The Voice is good economic policy too

The Voice is about recognition, listening and making sure the billions of dollars we invest in programs are getting value for money and improving lives.  

If we’re going to make responsible investments in the future that achieve what we need and what we want for our people, our country and our community, we need the Voice to get there.

The Voice is practical, meaningful recognition that has come from First Nations peoples themselves as a means to address the disadvantage their communities experience. 

The Voice is good economic policy too.

It will help government listen to locals and direct money to where it’s needed and working. 

The latest Closing the Gap data shows that we are failing future generations of Aboriginal and Torres Strait Islander people. 

Just four out of 19 targets are on ‘on track’.

We’re behind on delivering a sustained reduction in suicide. 

We’re behind on increasing the proportion of Aboriginal and Torres Strait Islander children assessed as developmentally on track.

And we’re behind on our targets to reduce the rate of Aboriginal and Torres Strait Islander adults held in incarceration.

As my esteemed colleague and Minister for Indigenous Australians Linda Burney told the National Press Club earlier this month: 

“For too long governments have made policies for Indigenous Australians, not with Indigenous Australians.

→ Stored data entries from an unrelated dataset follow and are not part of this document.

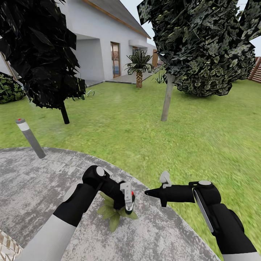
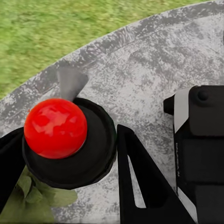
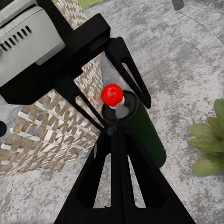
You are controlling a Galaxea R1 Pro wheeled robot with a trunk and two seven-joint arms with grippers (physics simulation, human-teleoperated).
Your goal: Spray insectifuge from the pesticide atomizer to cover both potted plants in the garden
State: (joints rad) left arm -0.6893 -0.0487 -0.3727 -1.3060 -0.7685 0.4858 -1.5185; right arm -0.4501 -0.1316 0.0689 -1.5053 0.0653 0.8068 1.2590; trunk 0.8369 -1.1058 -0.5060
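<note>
We have the pesticide atomizer (image 1: 129,202) in the left gripper (image 1: 127,197), fingers (image 2: 140,182) closed on its dark green body with the black cap and red knob on top, held just above a potted plant (image 1: 114,214) on the round stone patio (image 1: 32,188). In the left wrist view the cap and red knob (image 2: 56,127) sit between the two black fingers, leaves under them. The right gripper (image 1: 150,193) sits near the bottle, pointing at it, nothing held; whether its fingers are wide or narrow we cannot tell. In the right wrist view the atomizer (image 3: 140,128) is just ahead, wicker seat (image 3: 51,126) behind it. Risks as we judge them: the right fingers may bump the bottle and twist it in the left grip, or the nozzle may be aimed off the rosette so spray lands on stone. Bottle hangs low, could crush leaves. Only one plant is near; we cannot make out the second pot, so full coverage may need a drive. Grey bollard lamp (image 1: 30,138) stands at the patio edge, lawn (image 1: 145,127) beyond.
</note>
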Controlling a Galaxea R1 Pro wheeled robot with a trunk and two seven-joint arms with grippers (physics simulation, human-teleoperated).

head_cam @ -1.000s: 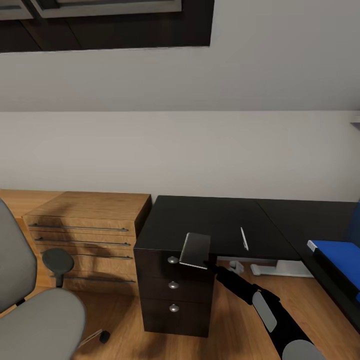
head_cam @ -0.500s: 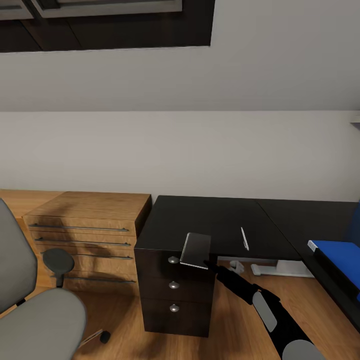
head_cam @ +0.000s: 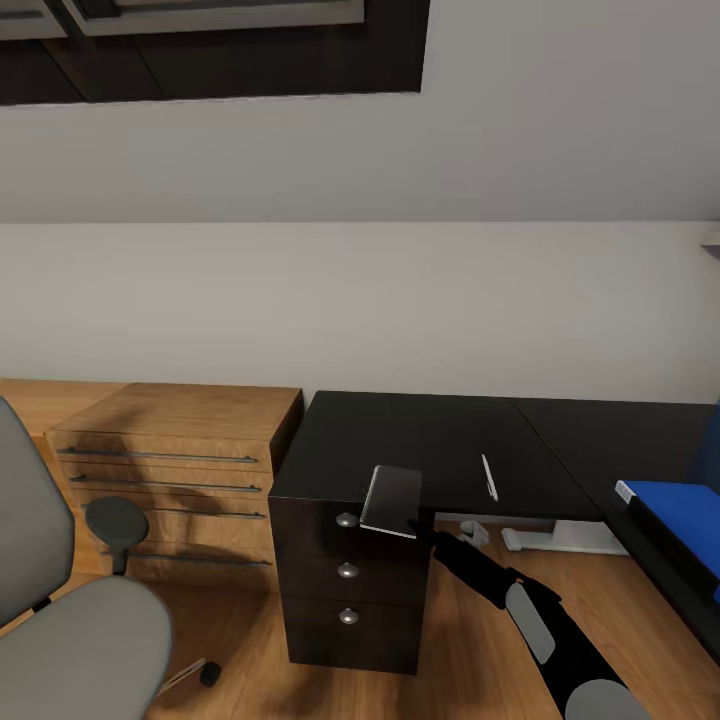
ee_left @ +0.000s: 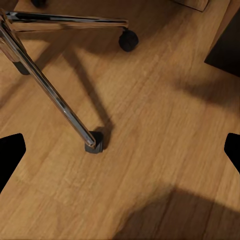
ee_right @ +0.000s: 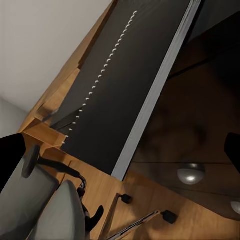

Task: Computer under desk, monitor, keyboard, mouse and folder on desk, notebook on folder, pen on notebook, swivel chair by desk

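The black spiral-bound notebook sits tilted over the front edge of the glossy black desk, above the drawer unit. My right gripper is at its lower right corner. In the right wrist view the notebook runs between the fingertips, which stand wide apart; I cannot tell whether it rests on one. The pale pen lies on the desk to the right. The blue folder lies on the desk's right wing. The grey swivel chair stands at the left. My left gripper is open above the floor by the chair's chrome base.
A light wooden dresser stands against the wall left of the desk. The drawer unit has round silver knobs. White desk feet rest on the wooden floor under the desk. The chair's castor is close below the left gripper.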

We need the Voice to change that.

“We need the Voice because we need to work in partnership with communities.

“We need the Voice because we need to do better.”

All of these sentiments were backed up by the latest draft of the Productivity Commission’s review of the Closing the Gap Agreement released this week.  

The PC showed how top-down, business-as-usual approaches aren’t working.

The message is clear – we need to start listening to First Nations people about what works in their community, and what doesn’t. 

Over the nine years the Coalition was in office, the investments made in closing the gap have failed to get us on track.  

In front of us, is a once-in-a-lifetime opportunity to get better value for money from our efforts to close the gap, and to leave behind a decade of failures in public policy which have cost taxpayers more but delivered less for First Nations Australians. 

The Community Development Program is a perfect example of this – put in place by the Abbott Government in 2015. 

The CDP was meant to be an employment and training scheme that contributed to around 1000 remote Indigenous communities across Australia. 

Instead, the CDP has become a barrier to employment for many people living in remote communities, with much criticism directed at the former government for a one-size-fits-all approach. 

Linda Burney has indicated that the Voice could have a role in ensuring a reformed CDP program is more responsive to the needs of communities.

As Empowered Communities, a group representing Indigenous leaders from 10 regions across the country, put it:  

“We need a new partnership built on constitutional recognition and the Voice to move Indigenous Australians from outside of power to a place at the table of power—giving us a voice in decisions made about us.

“If we’re going to improve lives, close the gap and get better value for our investments, we’ve got to do better.”

Australian Government spending on First Nations health and welfare remains significant, going from $2.46 billion in 2012-13 to $3.69 billion in 2021-22.

In total, the Commonwealth spent $2.64 billion last financial year aimed at closing the considerable gap between Indigenous and non-Indigenous Australians.

But these significant investments aren’t driving the significant outcomes Indigenous Australians need and deserve. 

From all of this, one conclusion is clear; what we’ve done for the last decade hasn’t worked. 

If we’re going to shift the dial on closing the gap and get better value for our investments, we’ve got to do something different.

Through listening and collaboration – the keys to good public policy – the Voice will deliver a framework for a better future for Aboriginal and Torres Strait Islander Australians. 

Better policy outcomes will deliver better economic outcomes. 

If we’re going to make the most of the defining decade ahead, we need to harness the vast potential of Indigenous businesses. 

Indigenous businesses like Logan-based PPE and uniform producer Gawun Supplies in my community and Hunter-based mining and civil projects supplier Blackrock Industries already make big contributions to our economy. 

We want to see more First Nations people grasp the opportunities on offer in the more robust, resilient economy that we’re creating but we know that Indigenous Australians often face barriers to jobs and building businesses of their own.

The Voice will help us facilitate better consultation with Indigenous communities and businesses so we can replicate the kind of success that businesses like Gawun and Blackrock Industries are enjoying.

We want to see Indigenous communities thrive with more young people finishing school, finding work and starting a business and that’s what the Voice will help to facilitate.

Constitutional recognition through a Voice lights the path to a better, stronger and more united Australia. 

There is no greater chance to make a practical difference to some of the most disadvantaged communities in Australia than by voting ‘yes’ for the Voice. 

Through recognition and through listening, the Voice will improve outcomes for Indigenous Australians and deliver value for money on our investments.

It’s a once in a generation opportunity to move Australia towards a better future – let’s grasp it with both hands.

This article was published in The Australian on 28 July 2023.